What about Trump?  Obviously, the greedy, impulsive, narrow-minded president is no Roosevelt.  Peter Baker accuses him of wanting to increase his personal power, and he certainly does. But this characterization ignores the fact that every “imperial” president from F.D.R. to Joe Biden has increased the Chief Executive’s discretionary power, augmenting an authority that is simultaneously personal and official  If you don’t understand that the CEO of an empire is an emperor, you will attribute his actions purely to power-lust. But for the most part, the man who currently occupies the White House is simply doing nakedly what previous presidents have done with more protective coverage.  Moralizing about his personal failings does nothing to close any of America’s 700 foreign military bases or to reduce the super-profits of the military-industrial fat cats.  It is system-analysis and system-change that we need, not liberal posturing.

System-change and mass movements

Anti-Trumpers need to learn to think less in terms of the President’s cartoon villainy and more in terms of broken systems and the mass movements that challenge them.
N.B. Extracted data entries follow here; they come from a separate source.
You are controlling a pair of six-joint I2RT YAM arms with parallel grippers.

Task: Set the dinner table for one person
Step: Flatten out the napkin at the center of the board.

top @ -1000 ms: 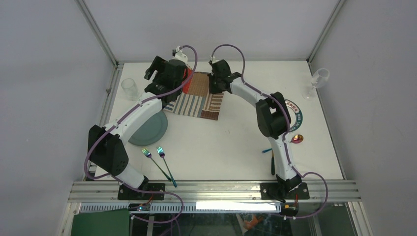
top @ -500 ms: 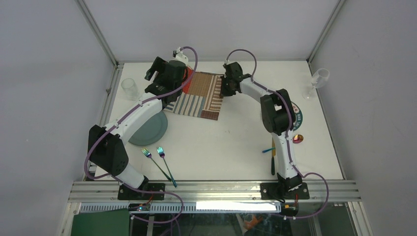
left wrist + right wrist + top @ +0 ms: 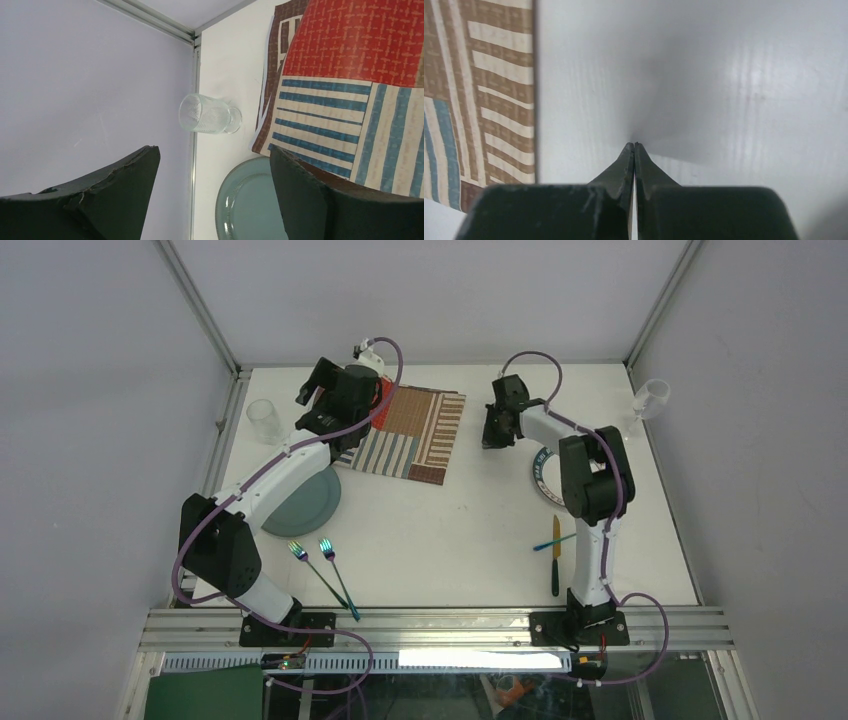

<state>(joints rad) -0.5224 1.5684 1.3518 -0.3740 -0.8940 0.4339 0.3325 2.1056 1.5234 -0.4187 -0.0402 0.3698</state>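
Note:
The dinner table [image 3: 450, 530] is a white top with aluminium rails. A striped patchwork placemat [image 3: 412, 430] lies flat at its back middle. My left gripper [image 3: 314, 388] hovers open and empty at the mat's left edge; its wrist view shows the mat [image 3: 350, 75], a clear glass [image 3: 210, 114] and a teal plate [image 3: 247, 200] between its fingers [image 3: 310, 195]. My right gripper [image 3: 490, 436] is shut on nothing, tips [image 3: 634, 146] on bare table just right of the mat [image 3: 479, 100].
A teal plate [image 3: 305, 502] lies under the left arm and a glass [image 3: 263, 420] stands by the left rail. Two forks [image 3: 325, 565] lie front left. A knife [image 3: 556, 555] and a ringed dish [image 3: 542, 472] sit by the right arm; a stemmed glass [image 3: 648, 400] is far right.
My right arm swung right, off the placemat onto bare table, staying shut. The mat's right edge now lies uncovered and flat. The left gripper stayed in place.

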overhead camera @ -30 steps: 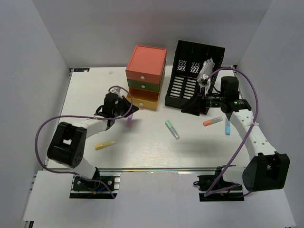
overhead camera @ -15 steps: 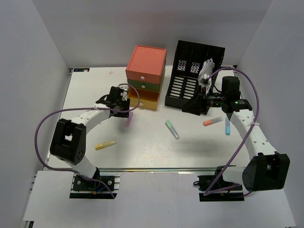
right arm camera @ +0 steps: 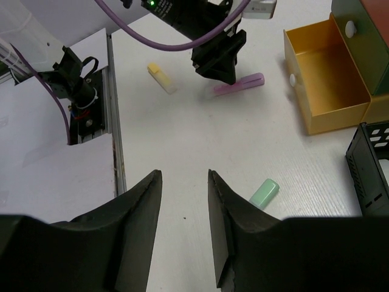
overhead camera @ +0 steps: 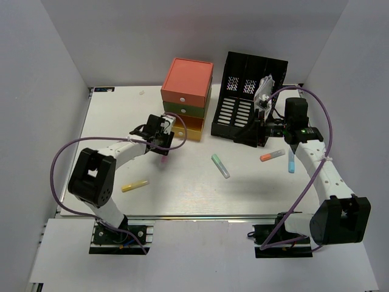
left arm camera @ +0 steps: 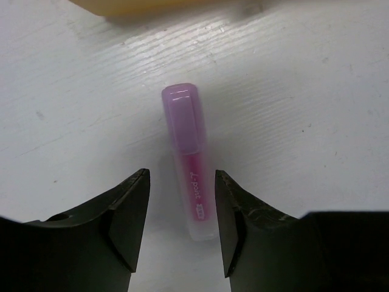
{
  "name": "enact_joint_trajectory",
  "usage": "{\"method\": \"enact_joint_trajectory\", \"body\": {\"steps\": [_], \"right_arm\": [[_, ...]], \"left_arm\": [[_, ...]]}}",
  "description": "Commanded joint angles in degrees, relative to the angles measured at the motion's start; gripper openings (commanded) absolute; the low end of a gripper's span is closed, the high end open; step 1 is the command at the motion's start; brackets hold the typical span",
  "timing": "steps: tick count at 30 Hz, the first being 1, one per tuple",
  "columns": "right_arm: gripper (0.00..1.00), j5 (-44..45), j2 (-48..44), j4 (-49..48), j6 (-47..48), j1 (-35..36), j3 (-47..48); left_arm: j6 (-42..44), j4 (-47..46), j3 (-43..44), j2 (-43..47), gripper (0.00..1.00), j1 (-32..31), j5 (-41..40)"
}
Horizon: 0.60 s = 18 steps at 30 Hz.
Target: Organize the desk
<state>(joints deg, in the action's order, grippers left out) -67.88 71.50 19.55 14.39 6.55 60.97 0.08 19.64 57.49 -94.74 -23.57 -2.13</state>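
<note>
- the white surface (overhead camera: 182,194) fills the floor of the walled cell, with a metal rail along its near edge.
- a yellow marker (overhead camera: 134,186) lies near the front left, well apart from the rest.
- the left claw (left arm camera: 181,194) hangs low with its jaws spread; a pink marker (left arm camera: 185,140) lies flat between them, with a gap on each side.
- just beyond it stands the three-drawer box (overhead camera: 187,91), its yellow bottom drawer (right arm camera: 325,73) pulled open.
- a green marker (overhead camera: 220,165) lies mid-surface, between the two arms.
- the black file rack (overhead camera: 234,109) stands right of the box; something white, perhaps crumpled paper, sits at its right side.
- the right claw (right arm camera: 184,201) is beside the rack, jaws apart and holding nothing.
- an orange marker (overhead camera: 271,156) and a blue marker (overhead camera: 292,162) lie near each other on the right.
</note>
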Motion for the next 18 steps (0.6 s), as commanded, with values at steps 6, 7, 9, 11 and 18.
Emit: {"method": "enact_joint_trajectory", "body": {"steps": [6, 7, 9, 11, 18], "right_arm": [[0.42, -0.6, -0.1, -0.1, 1.2, -0.7, -0.1], [0.42, -0.7, -0.1, -0.1, 1.2, -1.0, -0.1], [0.42, -0.6, -0.1, -0.1, 1.2, -0.8, -0.1], [0.42, -0.7, -0.1, -0.1, 1.2, -1.0, -0.1], [0.42, -0.9, -0.4, -0.1, 1.2, -1.4, -0.1]], "left_arm": [[0.6, -2.6, 0.5, -3.5, 0.58, -1.7, -0.9], [-1.2, -2.8, 0.4, -3.6, 0.57, -1.7, -1.5], [-2.3, -2.9, 0.4, -3.9, 0.57, -1.7, -2.7], [-2.8, -2.9, 0.3, -4.0, 0.56, -1.7, -3.0], [-4.2, -1.6, 0.3, -5.8, 0.49, -1.7, -2.6]]}}
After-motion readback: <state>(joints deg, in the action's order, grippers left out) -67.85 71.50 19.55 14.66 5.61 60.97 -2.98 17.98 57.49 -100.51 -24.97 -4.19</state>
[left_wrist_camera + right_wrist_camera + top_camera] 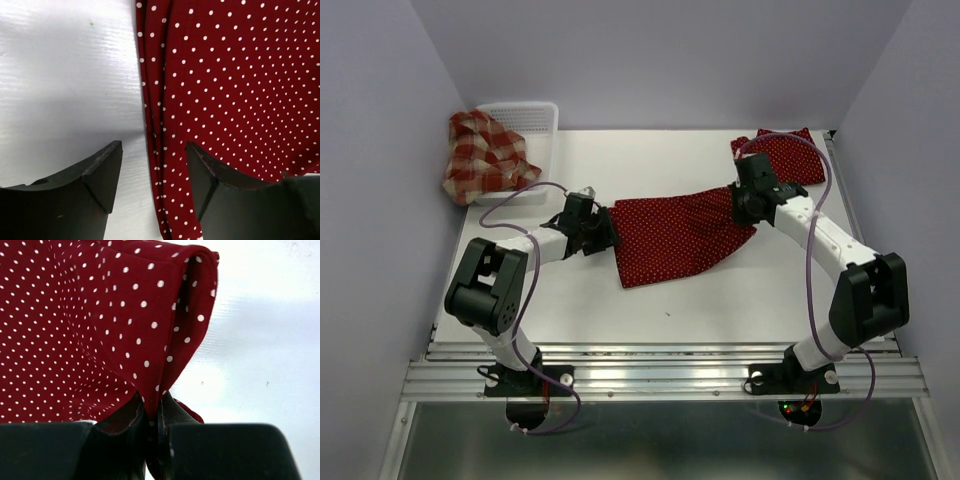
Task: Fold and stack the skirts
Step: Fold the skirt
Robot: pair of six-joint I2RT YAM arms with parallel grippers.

The American system, I’m sorry to say, IS broken and has been for some time. Its failure to satisfy working people’s expectations for a better and happier life is what kept millions of them from voting Democratic in 2024. The Trump administration’s principal vice is not that it seeks systemic change, but that its analysis is intellectually bankrupt, the changes it proposes are misconceived, and the policies it has already begun to implement will almost certainly make things worse.

At present, the U.S. politicians who think in terms of systems and mass movements for change are almost all right-wing ideologues like Stephen Miller, Steve Bannon, and the denizens of think tanks like the Heritage Foundation. Their philosophy, now being turned into executive orders and legislation, sees government itself (the “administrative state”) as the chief obstacle to economic, social, and personal development. According to them, the solution to problems of vanishing economic opportunity, social decay, and endemic violence is to liberate the power of the oligarchs. Unfettered capitalism led by billionaire industrialists like Elon Musk will produce a new American “golden age.”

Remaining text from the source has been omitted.